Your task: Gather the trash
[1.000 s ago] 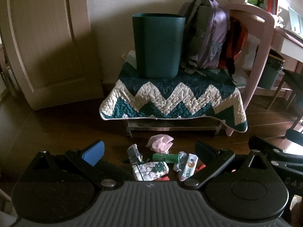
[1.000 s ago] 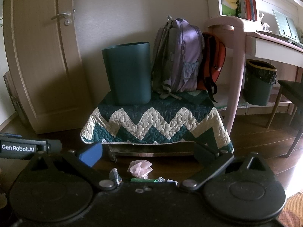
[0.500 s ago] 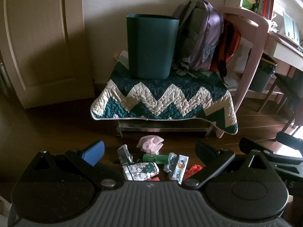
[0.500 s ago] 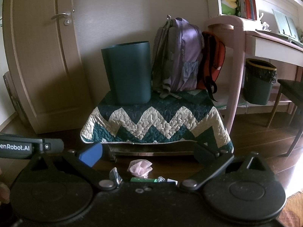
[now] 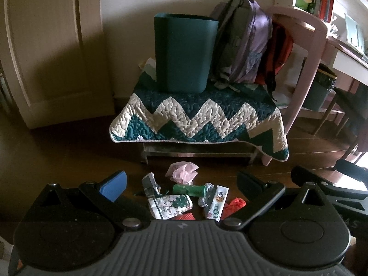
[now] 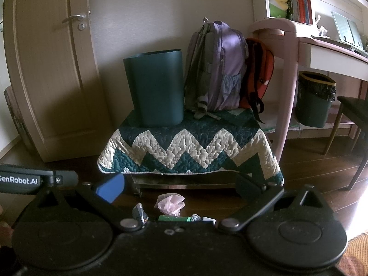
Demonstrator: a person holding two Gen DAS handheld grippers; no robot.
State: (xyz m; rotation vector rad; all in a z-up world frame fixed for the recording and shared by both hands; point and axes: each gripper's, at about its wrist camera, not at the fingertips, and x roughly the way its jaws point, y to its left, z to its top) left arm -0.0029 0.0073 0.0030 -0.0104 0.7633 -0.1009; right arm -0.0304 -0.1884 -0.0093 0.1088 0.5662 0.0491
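Note:
A dark green bin (image 5: 184, 53) stands on a zigzag quilt (image 5: 197, 119) over a low stool; it also shows in the right wrist view (image 6: 158, 89). Trash lies on the dark floor in front: a pink crumpled wad (image 5: 182, 172), a green tube (image 5: 187, 189), a white-and-green wrapper (image 5: 169, 207), a white snack packet (image 5: 217, 202), a red scrap (image 5: 234, 204) and a grey foil piece (image 5: 149, 182). My left gripper (image 5: 181, 184) is open and empty above the pile. My right gripper (image 6: 180, 187) is open and empty, further back; the pink wad (image 6: 171, 203) shows between its fingers.
A purple backpack (image 6: 216, 69) and an orange bag (image 6: 260, 76) lean at the back of the stool. A pink desk leg (image 6: 287, 87) stands to the right, with a lined green bin (image 6: 315, 101) under the desk. A door (image 6: 50, 69) is at left.
My left gripper has drifted left and slightly back, so the stool and trash sit more to the right in its view. The right gripper has barely moved. Both stay open.

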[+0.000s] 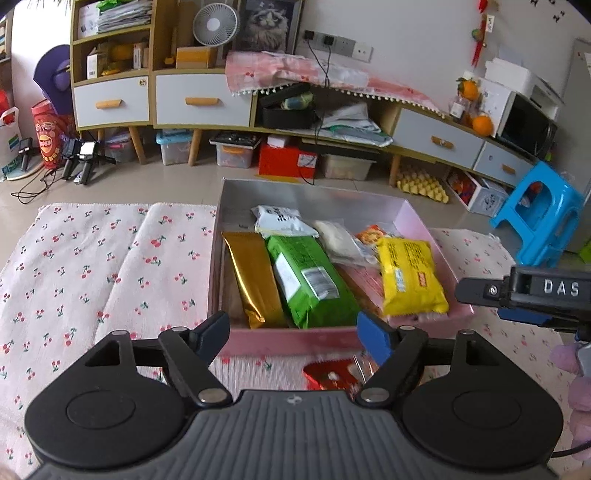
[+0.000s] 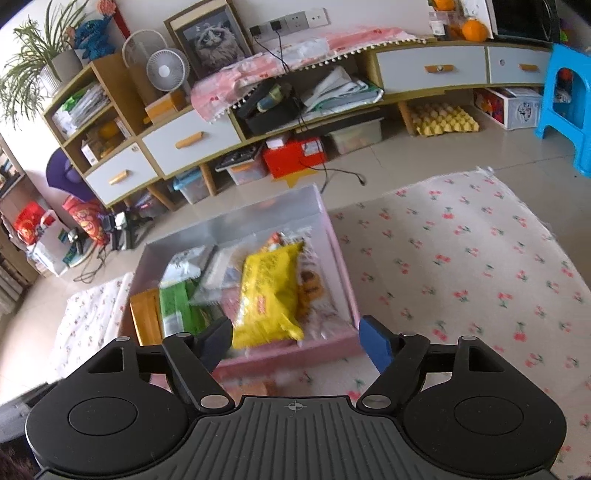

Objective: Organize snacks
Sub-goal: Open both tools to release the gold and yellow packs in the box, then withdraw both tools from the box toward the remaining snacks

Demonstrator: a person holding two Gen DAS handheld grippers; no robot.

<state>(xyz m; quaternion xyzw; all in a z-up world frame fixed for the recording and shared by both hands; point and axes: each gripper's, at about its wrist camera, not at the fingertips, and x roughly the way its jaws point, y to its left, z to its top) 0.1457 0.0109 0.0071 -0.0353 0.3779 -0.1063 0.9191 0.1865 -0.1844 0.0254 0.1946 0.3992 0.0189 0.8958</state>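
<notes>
One red snack packet [image 1: 332, 376] at 6 o'clock of pink box [image 1: 288, 341], nearest left gripper [image 1: 293, 341]; both grippers spread, empty.

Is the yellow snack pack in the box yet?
In. The yellow snack pack lies inside the pink box, on other packets; both claws are open and off it.

floor: beige tiles [image 1: 192, 177] | wall: white [image 1: 406, 29] | cabinet: wood, white drawers [image 1: 199, 99]

Left tongs [image 1: 293, 338] gape empty over pink box [image 1: 295, 338] — gold [image 1: 255, 278], green [image 1: 310, 280], yellow packets [image 1: 410, 275] inside.
</notes>
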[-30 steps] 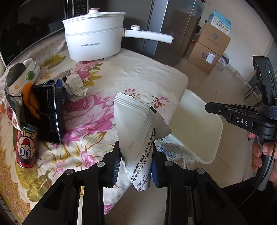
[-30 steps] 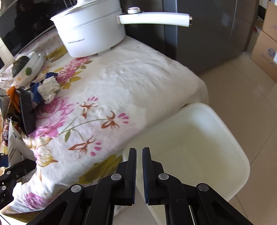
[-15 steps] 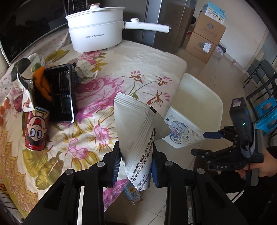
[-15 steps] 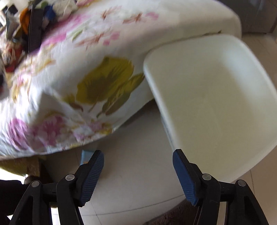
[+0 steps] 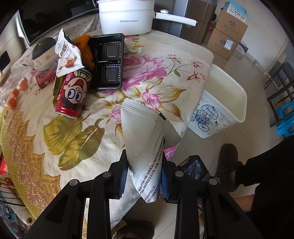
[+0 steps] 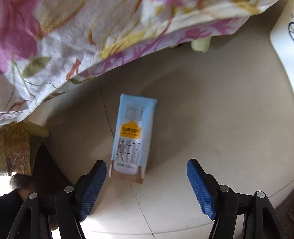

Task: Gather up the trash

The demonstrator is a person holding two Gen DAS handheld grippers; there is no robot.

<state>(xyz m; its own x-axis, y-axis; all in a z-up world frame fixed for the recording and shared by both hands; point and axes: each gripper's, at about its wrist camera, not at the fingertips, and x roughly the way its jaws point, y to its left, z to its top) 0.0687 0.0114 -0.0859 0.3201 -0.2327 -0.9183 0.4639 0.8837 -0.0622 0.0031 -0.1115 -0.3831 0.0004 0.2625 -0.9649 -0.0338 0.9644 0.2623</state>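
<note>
A table draped in a flowered cloth point(image 5: 150, 77) is taken as the landmark. At its far edge a white electric pot point(image 5: 126, 17) with a long handle is set. On the floor just off the table's right edge, a white bin point(image 5: 237, 103) with a blue bicycle drawing is seen, its mouth open upward. On the cloth, towards the far left, a black plastic tray point(image 5: 108, 62) is laid flat, with a crumpled paper ball point(image 5: 131, 48) just beyond it and a red drink can point(image 5: 72, 94) lying on its side near its front left corner. A torn snack packet point(image 5: 67, 54) is propped behind the can.

Above the near edge of the table, a silver wrapper point(image 5: 145, 145) is clamped between the pads of the left gripper point(image 5: 144, 175), its upper end fanned out over the cloth.

On the floor tiles, below the hanging hem of the cloth, a light blue milk carton point(image 6: 133, 136) is seen lying flat. The right gripper point(image 6: 147, 183) is pointed down at it, its jaws having just been opening and now set wide apart; the carton's near end is seen between the pads but is not touched by them.
</note>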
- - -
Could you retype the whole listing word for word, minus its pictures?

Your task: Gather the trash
[1.000 s ago] 
[1.000 s ago] 
[0.500 s ago] 
[0.500 s ago] 
[now] 
[now] 
Demonstrator: a person holding two Gen DAS handheld grippers; no robot.
State: (xyz m; rotation vector rad; all in a z-up world frame fixed for the recording and shared by both hands; point and axes: each gripper's, at about its wrist camera, not at the fingertips, and x roughly the way its jaws point, y to its left, z to its top) left arm -0.0029 0.0073 0.0030 -0.0104 0.7633 -0.1009; right arm -0.0304 -0.1884 -0.0093 0.1088 0.5662 0.0491
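Note:
A dark green bin (image 5: 184, 53) stands on a zigzag quilt (image 5: 197, 119) over a low stool; it also shows in the right wrist view (image 6: 158, 89). Trash lies on the dark floor in front: a pink crumpled wad (image 5: 182, 172), a green tube (image 5: 187, 189), a white-and-green wrapper (image 5: 169, 207), a white snack packet (image 5: 217, 202), a red scrap (image 5: 234, 204) and a grey foil piece (image 5: 149, 182). My left gripper (image 5: 181, 184) is open and empty above the pile. My right gripper (image 6: 180, 187) is open and empty, further back; the pink wad (image 6: 171, 203) shows between its fingers.
A purple backpack (image 6: 216, 69) and an orange bag (image 6: 260, 76) lean at the back of the stool. A pink desk leg (image 6: 287, 87) stands to the right, with a lined green bin (image 6: 315, 101) under the desk. A door (image 6: 50, 69) is at left.
My left gripper has drifted left and slightly back, so the stool and trash sit more to the right in its view. The right gripper has barely moved. Both stay open.
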
[+0.000s] 
[+0.000s] 

Objective: Organize snacks
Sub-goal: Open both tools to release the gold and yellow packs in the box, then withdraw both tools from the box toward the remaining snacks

Demonstrator: a person holding two Gen DAS handheld grippers; no robot.

<state>(xyz m; quaternion xyzw; all in a z-up world frame fixed for the recording and shared by both hands; point and axes: each gripper's, at about its wrist camera, not at the fingertips, and x roughly the way its jaws point, y to its left, z to its top) 0.1457 0.0109 0.0071 -0.0353 0.3779 -0.1063 0.9191 0.1865 -0.1844 0.0254 0.1946 0.3992 0.0189 0.8958</state>
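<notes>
One red snack packet [image 1: 332, 376] at 6 o'clock of pink box [image 1: 288, 341], nearest left gripper [image 1: 293, 341]; both grippers spread, empty.

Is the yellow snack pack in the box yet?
In. The yellow snack pack lies inside the pink box, on other packets; both claws are open and off it.

floor: beige tiles [image 1: 192, 177] | wall: white [image 1: 406, 29] | cabinet: wood, white drawers [image 1: 199, 99]

Left tongs [image 1: 293, 338] gape empty over pink box [image 1: 295, 338] — gold [image 1: 255, 278], green [image 1: 310, 280], yellow packets [image 1: 410, 275] inside.
</notes>
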[-30 steps] 
[-30 steps] 
[-15 steps] 
[-15 steps] 
[+0 steps] 
[+0 steps] 

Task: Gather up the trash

The demonstrator is a person holding two Gen DAS handheld grippers; there is no robot.

<state>(xyz m; its own x-axis, y-axis; all in a z-up world frame fixed for the recording and shared by both hands; point and axes: each gripper's, at about its wrist camera, not at the fingertips, and x roughly the way its jaws point, y to its left, z to its top) 0.0687 0.0114 -0.0859 0.3201 -0.2327 -0.9183 0.4639 0.8837 -0.0622 0.0031 -0.1115 -0.3831 0.0004 0.2625 -0.9649 -0.0338 0.9644 0.2623</state>
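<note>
A table draped in a flowered cloth point(image 5: 150, 77) is taken as the landmark. At its far edge a white electric pot point(image 5: 126, 17) with a long handle is set. On the floor just off the table's right edge, a white bin point(image 5: 237, 103) with a blue bicycle drawing is seen, its mouth open upward. On the cloth, towards the far left, a black plastic tray point(image 5: 108, 62) is laid flat, with a crumpled paper ball point(image 5: 131, 48) just beyond it and a red drink can point(image 5: 72, 94) lying on its side near its front left corner. A torn snack packet point(image 5: 67, 54) is propped behind the can.

Above the near edge of the table, a silver wrapper point(image 5: 145, 145) is clamped between the pads of the left gripper point(image 5: 144, 175), its upper end fanned out over the cloth.

On the floor tiles, below the hanging hem of the cloth, a light blue milk carton point(image 6: 133, 136) is seen lying flat. The right gripper point(image 6: 147, 183) is pointed down at it, its jaws having just been opening and now set wide apart; the carton's near end is seen between the pads but is not touched by them.
</note>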

This exercise is now fully answered.